Docx-Pdf: Long running conversion issue: JAVA

Hi ,
We are having l
Supplemental_file.docx (2.5 MB)

which impacting many of our clients specially from China.

Please find snippet from our POM

<dependency>
	<groupId>com.aspose</groupId>
	<artifactId>aspose-cells</artifactId>
	<version>24.2</version>
</dependency>

<dependency>
	<groupId>com.aspose</groupId>
	<artifactId>aspose-words</artifactId>
	<version>24.2</version>
	<classifier>jdk16</classifier>
</dependency>

<dependency>
	<groupId>com.aspose</groupId>
	<artifactId>aspose-slides</artifactId>
	<version>23.7.1</version>
	<classifier>jdk16</classifier>
</dependency>

<dependency>
	<groupId>com.aspose</groupId>
	<artifactId>aspose-pdf</artifactId>
	<version>24.2</version>
</dependency>

<dependency>
	<groupId>com.sparkjava</groupId>
	<artifactId>spark-core</artifactId>
	<version>2.3</version>
</dependency>

All these conversions from docx to pdf takes more than 1 minutes.This behavior is not associated with the file size.I am attaching 2 files for your reference.Please advise.Please also let me know if we can have a quick call to go through this issue.
Highlights.docx (12.8 KB)

@jaipm

It seems you are experiencing long conversion times when converting DOCX files to PDF using Aspose libraries in Java. Here are some steps and considerations that may help you address this issue:

  1. Library Versions: Ensure that you are using the latest versions of the Aspose libraries. You mentioned using versions like 18.4, 18.9, and 19.3. Upgrading to the latest versions (e.g., 24.2) can provide performance improvements and bug fixes.

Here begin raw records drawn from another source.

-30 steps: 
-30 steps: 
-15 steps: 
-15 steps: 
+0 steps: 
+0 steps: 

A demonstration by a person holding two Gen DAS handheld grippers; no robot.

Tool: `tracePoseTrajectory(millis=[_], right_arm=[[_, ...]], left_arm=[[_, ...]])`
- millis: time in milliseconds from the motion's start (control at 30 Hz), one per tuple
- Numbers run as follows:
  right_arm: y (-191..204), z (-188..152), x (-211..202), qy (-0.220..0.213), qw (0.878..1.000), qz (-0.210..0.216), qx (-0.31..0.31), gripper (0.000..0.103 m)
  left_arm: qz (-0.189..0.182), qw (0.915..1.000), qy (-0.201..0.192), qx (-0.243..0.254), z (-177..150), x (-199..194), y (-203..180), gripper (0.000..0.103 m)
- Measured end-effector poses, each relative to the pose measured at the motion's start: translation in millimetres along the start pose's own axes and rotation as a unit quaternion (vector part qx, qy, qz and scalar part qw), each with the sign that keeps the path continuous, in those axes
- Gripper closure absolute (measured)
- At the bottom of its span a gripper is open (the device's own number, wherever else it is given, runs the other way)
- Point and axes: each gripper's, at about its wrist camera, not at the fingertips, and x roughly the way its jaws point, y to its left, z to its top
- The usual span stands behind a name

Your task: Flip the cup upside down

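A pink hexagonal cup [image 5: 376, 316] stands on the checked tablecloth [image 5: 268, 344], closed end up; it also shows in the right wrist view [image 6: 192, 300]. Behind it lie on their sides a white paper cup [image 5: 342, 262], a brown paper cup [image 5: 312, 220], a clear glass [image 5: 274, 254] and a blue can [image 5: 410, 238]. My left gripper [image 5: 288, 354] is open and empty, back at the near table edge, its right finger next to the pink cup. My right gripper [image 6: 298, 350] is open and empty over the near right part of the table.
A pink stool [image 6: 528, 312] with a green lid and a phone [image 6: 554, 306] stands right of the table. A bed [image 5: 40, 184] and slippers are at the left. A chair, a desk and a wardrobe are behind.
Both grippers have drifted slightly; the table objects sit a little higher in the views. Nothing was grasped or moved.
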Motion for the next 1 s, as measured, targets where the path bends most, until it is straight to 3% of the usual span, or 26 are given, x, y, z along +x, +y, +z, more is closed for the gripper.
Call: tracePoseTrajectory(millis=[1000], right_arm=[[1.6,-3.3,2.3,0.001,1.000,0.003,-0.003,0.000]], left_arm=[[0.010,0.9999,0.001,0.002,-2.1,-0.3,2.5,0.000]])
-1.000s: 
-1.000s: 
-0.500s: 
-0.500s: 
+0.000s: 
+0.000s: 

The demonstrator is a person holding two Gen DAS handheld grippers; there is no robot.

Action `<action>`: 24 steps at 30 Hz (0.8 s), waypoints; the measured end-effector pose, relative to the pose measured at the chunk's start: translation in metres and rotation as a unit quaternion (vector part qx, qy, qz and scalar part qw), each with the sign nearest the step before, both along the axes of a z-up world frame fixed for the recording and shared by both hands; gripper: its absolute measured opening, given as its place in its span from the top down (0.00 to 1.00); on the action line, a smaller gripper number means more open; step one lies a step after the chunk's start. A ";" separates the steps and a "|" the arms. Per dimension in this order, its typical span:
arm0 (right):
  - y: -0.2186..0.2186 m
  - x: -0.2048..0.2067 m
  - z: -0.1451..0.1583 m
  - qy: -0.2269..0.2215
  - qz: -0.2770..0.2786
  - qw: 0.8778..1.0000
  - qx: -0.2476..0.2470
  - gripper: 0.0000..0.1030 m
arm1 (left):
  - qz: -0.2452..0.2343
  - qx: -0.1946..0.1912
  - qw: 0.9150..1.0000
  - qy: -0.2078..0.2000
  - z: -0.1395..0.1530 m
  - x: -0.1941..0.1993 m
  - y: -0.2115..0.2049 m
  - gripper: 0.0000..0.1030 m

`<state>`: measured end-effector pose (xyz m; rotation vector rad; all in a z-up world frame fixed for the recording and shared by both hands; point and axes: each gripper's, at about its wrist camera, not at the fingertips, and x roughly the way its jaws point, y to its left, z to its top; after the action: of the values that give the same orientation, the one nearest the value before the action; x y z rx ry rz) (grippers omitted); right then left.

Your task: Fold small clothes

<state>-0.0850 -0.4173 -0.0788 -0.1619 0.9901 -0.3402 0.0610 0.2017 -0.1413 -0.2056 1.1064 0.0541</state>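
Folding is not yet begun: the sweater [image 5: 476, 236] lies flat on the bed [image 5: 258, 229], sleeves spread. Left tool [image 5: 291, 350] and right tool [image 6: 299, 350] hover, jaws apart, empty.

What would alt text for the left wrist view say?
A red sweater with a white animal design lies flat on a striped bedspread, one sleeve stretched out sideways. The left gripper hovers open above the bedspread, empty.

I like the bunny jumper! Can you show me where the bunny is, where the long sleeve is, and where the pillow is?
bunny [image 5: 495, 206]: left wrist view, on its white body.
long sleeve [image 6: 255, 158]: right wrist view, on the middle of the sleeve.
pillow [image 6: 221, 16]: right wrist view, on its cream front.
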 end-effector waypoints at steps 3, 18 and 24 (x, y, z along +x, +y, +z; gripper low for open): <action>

  2. Optimization Techniques:

    • Load Options: When loading documents, consider using LoadOptions to specify any settings that might optimize the loading process.
    • Document Structure: If your documents contain complex structures (like large tables, images, or embedded objects), simplifying these elements can help reduce conversion time.
    • Batch Processing: If you are converting multiple documents, consider implementing batch processing to handle them more efficiently.
  3. Performance Profiling: Use profiling tools to identify bottlenecks in your conversion process. This can help you understand which parts of the conversion are taking the most time.

  4. Asynchronous Processing: If applicable, consider implementing asynchronous processing to handle conversions without blocking your main application thread.

  5. Testing with Different Files: Since you mentioned that the issue is not associated with file size, try testing with various DOCX files to see if specific content types or structures are causing delays.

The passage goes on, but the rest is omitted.